**Data excerpt:**
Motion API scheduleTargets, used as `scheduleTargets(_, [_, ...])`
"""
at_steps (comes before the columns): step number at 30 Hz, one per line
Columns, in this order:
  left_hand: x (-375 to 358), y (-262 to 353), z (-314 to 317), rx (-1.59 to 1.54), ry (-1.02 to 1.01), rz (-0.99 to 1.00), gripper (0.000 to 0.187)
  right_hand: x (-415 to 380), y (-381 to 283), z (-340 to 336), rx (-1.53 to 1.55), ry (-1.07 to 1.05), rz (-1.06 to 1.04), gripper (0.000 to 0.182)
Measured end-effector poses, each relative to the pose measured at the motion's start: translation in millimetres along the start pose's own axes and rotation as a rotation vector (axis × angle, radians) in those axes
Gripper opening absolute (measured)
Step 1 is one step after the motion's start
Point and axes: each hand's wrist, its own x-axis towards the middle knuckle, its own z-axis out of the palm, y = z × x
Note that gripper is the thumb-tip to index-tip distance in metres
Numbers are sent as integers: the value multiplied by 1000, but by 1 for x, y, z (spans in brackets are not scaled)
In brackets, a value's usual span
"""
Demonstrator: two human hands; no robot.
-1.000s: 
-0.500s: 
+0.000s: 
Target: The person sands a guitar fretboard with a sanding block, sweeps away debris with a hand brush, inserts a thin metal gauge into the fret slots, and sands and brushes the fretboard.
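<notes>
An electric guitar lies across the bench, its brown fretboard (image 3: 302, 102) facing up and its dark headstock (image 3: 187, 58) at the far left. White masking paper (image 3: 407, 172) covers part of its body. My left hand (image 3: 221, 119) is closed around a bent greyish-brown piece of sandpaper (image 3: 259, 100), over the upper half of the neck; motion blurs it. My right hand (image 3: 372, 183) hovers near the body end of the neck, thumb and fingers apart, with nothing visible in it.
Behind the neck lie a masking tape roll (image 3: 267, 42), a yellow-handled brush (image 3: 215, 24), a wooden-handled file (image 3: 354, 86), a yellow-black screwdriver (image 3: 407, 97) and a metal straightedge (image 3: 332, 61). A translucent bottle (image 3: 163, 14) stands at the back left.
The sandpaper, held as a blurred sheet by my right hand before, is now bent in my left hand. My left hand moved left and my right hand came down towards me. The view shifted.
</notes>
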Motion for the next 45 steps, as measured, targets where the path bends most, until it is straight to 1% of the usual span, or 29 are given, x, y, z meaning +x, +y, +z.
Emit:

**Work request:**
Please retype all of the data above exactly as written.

**Written response:**
Motion API scheduleTargets, used as `scheduleTargets(_, [_, ...])`
"""
at_steps (comes before the columns): step number at 30 Hz, one per line
Columns, in this order:
  left_hand: x (-375 to 358), y (-262 to 353), z (-314 to 317), rx (-1.59 to 1.54), ry (-1.02 to 1.01), rz (-0.99 to 1.00), gripper (0.000 to 0.187)
  right_hand: x (-415 to 380), y (-381 to 283), z (-340 to 336), rx (-1.53 to 1.55), ry (-1.07 to 1.05), rz (-1.06 to 1.04), gripper (0.000 to 0.182)
Measured end-effector poses, each relative to the pose measured at the motion's start: translation in millimetres along the start pose's own axes and rotation as a rotation vector (axis × angle, radians) in those axes
Gripper opening absolute (measured)
Step 1 is one step after the motion's start
Point and axes: each hand's wrist, its own x-axis towards the middle knuckle, its own z-axis out of the palm, y = z × x
Note that gripper is the thumb-tip to index-tip distance in metres
Numbers are sent as integers: the value multiplied by 1000, but by 1 for x, y, z (spans in brackets are not scaled)
In brackets, a value's usual span
"""
Demonstrator: two human hands; no robot.
-1.000s: 
-0.500s: 
+0.000s: 
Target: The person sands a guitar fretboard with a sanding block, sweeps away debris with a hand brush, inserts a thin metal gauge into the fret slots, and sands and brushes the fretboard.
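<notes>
An electric guitar lies across the bench, its brown fretboard (image 3: 302, 102) facing up and its dark headstock (image 3: 187, 58) at the far left. White masking paper (image 3: 407, 172) covers part of its body. My left hand (image 3: 221, 119) is closed around a bent greyish-brown piece of sandpaper (image 3: 259, 100), over the upper half of the neck; motion blurs it. My right hand (image 3: 372, 183) hovers near the body end of the neck, thumb and fingers apart, with nothing visible in it.
Behind the neck lie a masking tape roll (image 3: 267, 42), a yellow-handled brush (image 3: 215, 24), a wooden-handled file (image 3: 354, 86), a yellow-black screwdriver (image 3: 407, 97) and a metal straightedge (image 3: 332, 61). A translucent bottle (image 3: 163, 14) stands at the back left.
The sandpaper, held as a blurred sheet by my right hand before, is now bent in my left hand. My left hand moved left and my right hand came down towards me. The view shifted.
</notes>
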Motion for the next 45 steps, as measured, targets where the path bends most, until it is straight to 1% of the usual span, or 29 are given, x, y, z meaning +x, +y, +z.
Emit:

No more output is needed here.